_Given records:_
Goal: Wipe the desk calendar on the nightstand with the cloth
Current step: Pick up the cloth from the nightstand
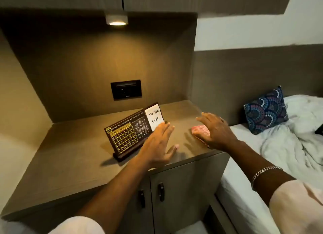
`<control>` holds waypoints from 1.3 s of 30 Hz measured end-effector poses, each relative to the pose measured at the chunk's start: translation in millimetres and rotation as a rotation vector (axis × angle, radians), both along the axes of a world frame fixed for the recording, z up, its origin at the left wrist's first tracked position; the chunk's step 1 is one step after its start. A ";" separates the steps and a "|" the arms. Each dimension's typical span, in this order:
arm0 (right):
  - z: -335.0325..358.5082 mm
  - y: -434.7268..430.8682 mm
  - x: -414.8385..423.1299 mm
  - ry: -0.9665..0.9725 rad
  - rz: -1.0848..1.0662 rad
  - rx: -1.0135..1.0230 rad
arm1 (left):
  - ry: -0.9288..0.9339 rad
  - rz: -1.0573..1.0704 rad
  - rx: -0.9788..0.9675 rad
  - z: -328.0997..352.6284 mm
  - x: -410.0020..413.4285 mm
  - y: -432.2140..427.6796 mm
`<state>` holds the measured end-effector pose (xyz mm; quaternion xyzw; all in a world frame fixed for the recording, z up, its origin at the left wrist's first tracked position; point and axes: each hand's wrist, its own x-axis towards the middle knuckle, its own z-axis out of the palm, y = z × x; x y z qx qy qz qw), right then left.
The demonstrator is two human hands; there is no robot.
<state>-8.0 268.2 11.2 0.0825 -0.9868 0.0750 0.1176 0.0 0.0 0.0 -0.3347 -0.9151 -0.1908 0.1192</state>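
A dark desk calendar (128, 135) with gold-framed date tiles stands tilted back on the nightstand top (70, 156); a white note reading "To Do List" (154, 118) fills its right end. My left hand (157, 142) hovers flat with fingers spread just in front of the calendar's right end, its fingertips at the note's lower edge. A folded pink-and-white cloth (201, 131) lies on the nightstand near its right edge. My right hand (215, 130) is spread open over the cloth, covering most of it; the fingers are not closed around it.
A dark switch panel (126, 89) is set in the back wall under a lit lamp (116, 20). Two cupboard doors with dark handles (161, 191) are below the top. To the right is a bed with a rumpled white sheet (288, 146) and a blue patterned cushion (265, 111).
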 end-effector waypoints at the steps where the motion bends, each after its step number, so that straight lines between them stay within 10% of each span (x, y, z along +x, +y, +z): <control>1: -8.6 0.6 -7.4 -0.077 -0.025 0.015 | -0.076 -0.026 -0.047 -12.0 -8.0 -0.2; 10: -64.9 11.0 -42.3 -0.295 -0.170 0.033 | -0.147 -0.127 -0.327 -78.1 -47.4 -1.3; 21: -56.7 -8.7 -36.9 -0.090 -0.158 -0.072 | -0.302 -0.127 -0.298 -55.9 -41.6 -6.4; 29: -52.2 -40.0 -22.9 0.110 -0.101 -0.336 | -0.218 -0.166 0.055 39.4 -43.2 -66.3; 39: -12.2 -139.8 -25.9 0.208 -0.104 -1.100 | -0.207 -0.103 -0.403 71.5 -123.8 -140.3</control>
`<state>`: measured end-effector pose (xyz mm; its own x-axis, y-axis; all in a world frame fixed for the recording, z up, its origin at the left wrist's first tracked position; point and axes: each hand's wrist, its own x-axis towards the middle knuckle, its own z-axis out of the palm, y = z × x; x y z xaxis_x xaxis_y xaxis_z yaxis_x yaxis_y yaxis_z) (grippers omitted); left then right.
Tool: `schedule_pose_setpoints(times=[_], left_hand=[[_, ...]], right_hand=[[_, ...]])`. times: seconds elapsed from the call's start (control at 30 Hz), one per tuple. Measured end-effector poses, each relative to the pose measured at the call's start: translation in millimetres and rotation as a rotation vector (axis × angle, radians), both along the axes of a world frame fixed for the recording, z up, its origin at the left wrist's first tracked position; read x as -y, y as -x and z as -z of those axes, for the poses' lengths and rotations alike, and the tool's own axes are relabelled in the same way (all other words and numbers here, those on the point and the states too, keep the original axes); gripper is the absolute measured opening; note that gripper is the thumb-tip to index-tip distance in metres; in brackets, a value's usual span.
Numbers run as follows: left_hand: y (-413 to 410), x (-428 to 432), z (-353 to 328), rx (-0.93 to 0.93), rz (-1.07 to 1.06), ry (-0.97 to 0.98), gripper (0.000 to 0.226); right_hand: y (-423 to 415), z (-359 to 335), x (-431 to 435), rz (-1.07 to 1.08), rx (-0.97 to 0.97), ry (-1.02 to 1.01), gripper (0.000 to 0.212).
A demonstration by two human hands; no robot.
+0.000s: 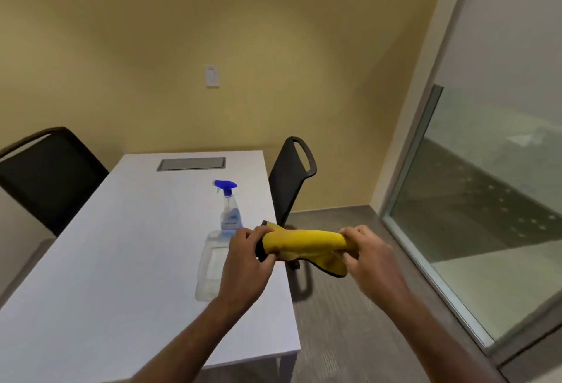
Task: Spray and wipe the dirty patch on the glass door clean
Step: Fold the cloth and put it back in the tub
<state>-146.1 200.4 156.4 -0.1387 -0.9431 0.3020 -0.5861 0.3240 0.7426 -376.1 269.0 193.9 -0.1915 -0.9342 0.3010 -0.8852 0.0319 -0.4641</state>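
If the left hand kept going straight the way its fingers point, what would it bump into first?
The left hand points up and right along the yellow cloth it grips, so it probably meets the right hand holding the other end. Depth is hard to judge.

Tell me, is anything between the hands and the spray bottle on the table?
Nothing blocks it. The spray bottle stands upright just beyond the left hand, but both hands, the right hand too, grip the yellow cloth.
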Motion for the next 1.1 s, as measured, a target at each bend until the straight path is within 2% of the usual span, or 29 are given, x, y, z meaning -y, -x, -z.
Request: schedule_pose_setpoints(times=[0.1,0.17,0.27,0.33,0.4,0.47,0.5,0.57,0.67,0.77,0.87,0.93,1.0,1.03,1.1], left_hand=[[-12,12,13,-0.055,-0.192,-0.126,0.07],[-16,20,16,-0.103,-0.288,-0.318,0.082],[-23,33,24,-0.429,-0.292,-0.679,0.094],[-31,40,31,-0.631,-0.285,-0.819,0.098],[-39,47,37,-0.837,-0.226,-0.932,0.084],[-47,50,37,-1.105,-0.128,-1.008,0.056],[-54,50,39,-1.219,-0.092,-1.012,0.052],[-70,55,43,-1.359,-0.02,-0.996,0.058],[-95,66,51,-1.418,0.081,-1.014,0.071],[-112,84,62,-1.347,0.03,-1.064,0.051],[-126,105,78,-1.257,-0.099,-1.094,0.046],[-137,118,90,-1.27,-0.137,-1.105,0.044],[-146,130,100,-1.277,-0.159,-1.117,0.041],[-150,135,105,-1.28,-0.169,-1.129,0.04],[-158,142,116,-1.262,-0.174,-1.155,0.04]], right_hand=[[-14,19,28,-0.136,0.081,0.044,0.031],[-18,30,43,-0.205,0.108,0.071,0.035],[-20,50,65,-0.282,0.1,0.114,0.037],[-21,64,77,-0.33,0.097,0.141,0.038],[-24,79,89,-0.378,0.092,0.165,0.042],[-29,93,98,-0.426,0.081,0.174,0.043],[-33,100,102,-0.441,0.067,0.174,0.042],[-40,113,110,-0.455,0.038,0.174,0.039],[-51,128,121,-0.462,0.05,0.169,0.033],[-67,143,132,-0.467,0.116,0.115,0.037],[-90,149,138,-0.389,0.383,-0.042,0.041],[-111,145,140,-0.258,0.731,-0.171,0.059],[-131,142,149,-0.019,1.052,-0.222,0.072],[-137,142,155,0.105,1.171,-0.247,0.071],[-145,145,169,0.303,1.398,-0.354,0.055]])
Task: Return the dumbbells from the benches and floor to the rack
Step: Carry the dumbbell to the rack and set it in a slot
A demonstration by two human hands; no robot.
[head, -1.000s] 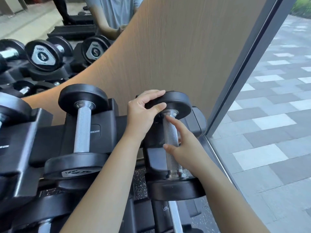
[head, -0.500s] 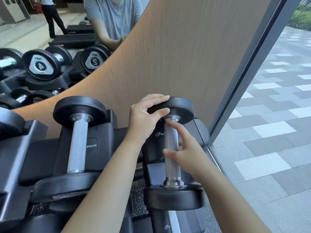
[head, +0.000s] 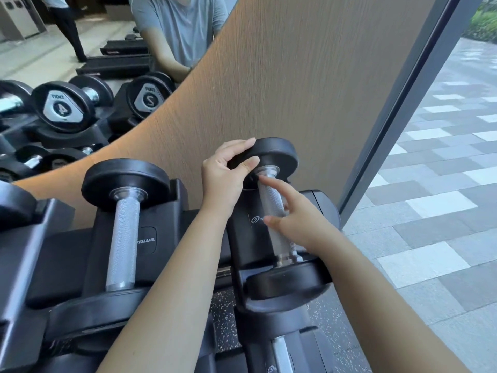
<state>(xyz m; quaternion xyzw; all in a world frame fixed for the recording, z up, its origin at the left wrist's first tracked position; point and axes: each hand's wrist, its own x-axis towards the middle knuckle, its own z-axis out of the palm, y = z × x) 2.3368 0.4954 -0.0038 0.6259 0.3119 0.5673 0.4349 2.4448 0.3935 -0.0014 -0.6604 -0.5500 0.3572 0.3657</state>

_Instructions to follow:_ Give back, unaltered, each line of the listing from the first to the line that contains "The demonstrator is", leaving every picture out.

_Answer to this problem:_
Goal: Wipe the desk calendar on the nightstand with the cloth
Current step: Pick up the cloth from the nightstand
`<control>` holds waypoints from 1.3 s of 30 Hz measured end-effector poses, each relative to the pose measured at the chunk's start: translation in millimetres and rotation as a rotation vector (axis × angle, radians), both along the axes of a world frame fixed for the recording, z up, its origin at the left wrist's first tracked position; the chunk's step 1 is one step after its start. A ";" separates the steps and a "|" the arms. Each dimension's typical span, in this order:
arm0 (right):
  - z: -335.0325..358.5082 mm
  - y: -434.7268..430.8682 mm
  - x: -414.8385..423.1299 mm
  - ry: -0.9665..0.9725 rad
  - rz: -1.0848..1.0662 rad
  - rx: -1.0135..1.0230 rad
arm1 (left):
  - ry: -0.9288..0.9339 rad
  - rz: -1.0573..1.0704 rad
  - rx: -0.9788..0.9675 rad
  - z: -328.0997..352.6284 mm
  - x: -410.0020..413.4285 mm
  - y: -432.2140..427.6796 mm
`<state>` holds the measured end-effector pose (xyz mm; quaternion xyzw; all in a world frame fixed for the recording, z up, its origin at the left wrist's first tracked position; point and axes: each hand's wrist, its own x-axis towards the middle knuckle, its own z-axis out of the palm, y = z × x; x y z qx qy qz qw), right then left.
The demonstrator is two human hands; there is no robot.

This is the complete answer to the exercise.